VEHARI, May 22: The district jail where prisoners have been shifted for the second time after they had left it due to unavailability of the necessities of life is now in a worse condition — a building in chaos.

A picture of neglect and mismanagement by the officials at the helm, the jail is without clean drinking water, proper lighting and even security which is imperative for keeping an eye on the captives. If there is negligence by the district administration, the provincial buildings department is equally to be blamed.

It is alleged that the buildings department used substandard material during the construction of its building that was completed in December 2005 at a cost of Rs160 million. In 2006, hardly a few months later, its boundary wall collapsed owing to rain. Raised anew, it is now facing the threat of waterlogging and salinity.

Sources told Dawn that the lighting system for the building left much to be improved as even before the captives were brought here and the jail officially took off, the entire electricity wiring and streetlights were burnt.
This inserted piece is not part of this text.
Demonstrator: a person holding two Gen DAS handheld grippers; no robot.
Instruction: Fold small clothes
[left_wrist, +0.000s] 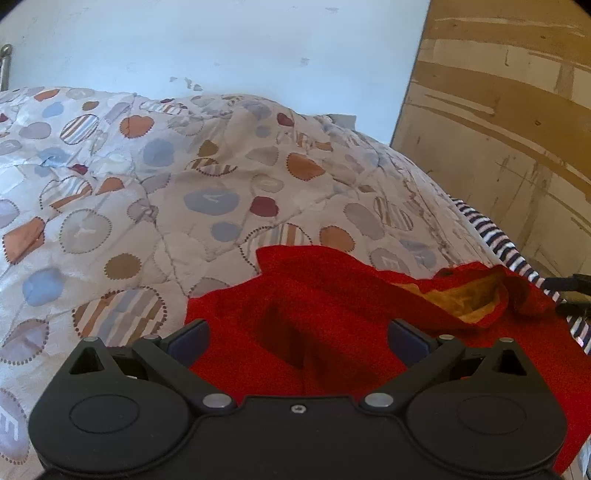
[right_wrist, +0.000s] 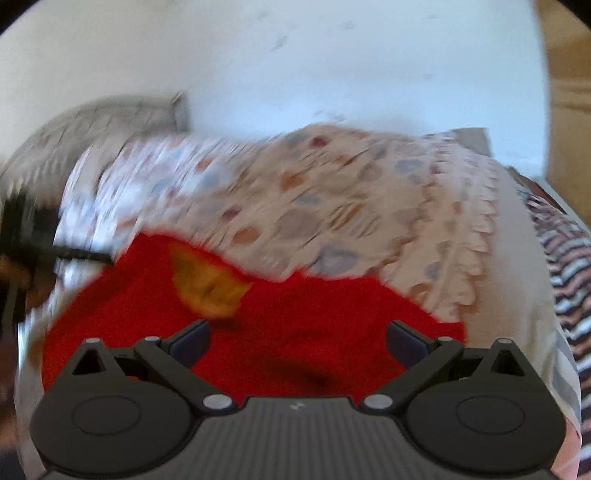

After checking, the buildings department officials installed 50 lights on the boundary wall but that, too, of inferior quality.

There are streetlights and lighting inside the jail, in the residential area for the staff, the staff club, post office, dispensary, shops and watch tower but they hardly give enough light.

Sources said as against the requirement of 20 searchlights there were only seven and they were not connected with the main power supply. The wire gauze shed did not fulfill the requirement of security through which any kind of contraband could be taken to the barracks.

The 250kv electric generator installed in the jail at the time of its construction is not operational at present. Also it has been placed where it shouldn’t have been. Given the loadshedding pattern, it should have stirred the security-conscious officials into action.

There are 350 jail inmates, 11 of them children, who don’t have clean drinking water. The turbine water analysis report shows that the water being provided to the jail is unfit for human consumption as it is for washing and other purposes. The underground water available to the city too is not fit for drinking and domestic use for it is hazardous.

The district government has been providing water to the entire city population by installing more than 15 turbines on the bank of the Pakpattan Canal since 1967. But the turbines installed in the jail do no good to the inmates who face hardships, especially in sultry weather.

Around 115 wardens are working in the jail against the requirement of 220 — a lapse of which the authorities concerned must take immediate notice.

In June last year when the jail started functioning for the first time, over 200 prisoners were shifted to it from the Multan jail but they returned within a month after many of them contracted ailments due to use of water. Now the situation has gone from bad to worse.

Various district government representatives, including district nazim Syed Shahid Mehdi and DCO Babar Hassan Bharwana, have paid many visits to the Vehari district jail and promised to provide the facilities, but no practical step has been taken to improve things.

The district council had recently approved the resolution for installation of water filtration plants in the jail and shed for the relatives of the prisoners, but how long it will take can be anybody’s guess.

Jail Superintendent Qadeer Alam said it was the buildings department officials who should be blamed for structural flaws and missing facilities. But the authorities concerned, however, had assured him of fulfilling all the requirements of the jail, he said.

He said owing to insufficient security measures, the under-trial captives involved in heinous crimes had not been shifted to the Vehari jail.

Sources said more than 2,000 prisoners belonging to Vehari had been detained in jails in Multan, Sahiwal and other parts of Punjab.

Sub-engineer (of buildings department) Muhammad Moosa denied use of substandard material in the jail construction and said his department had provided all possible facilities.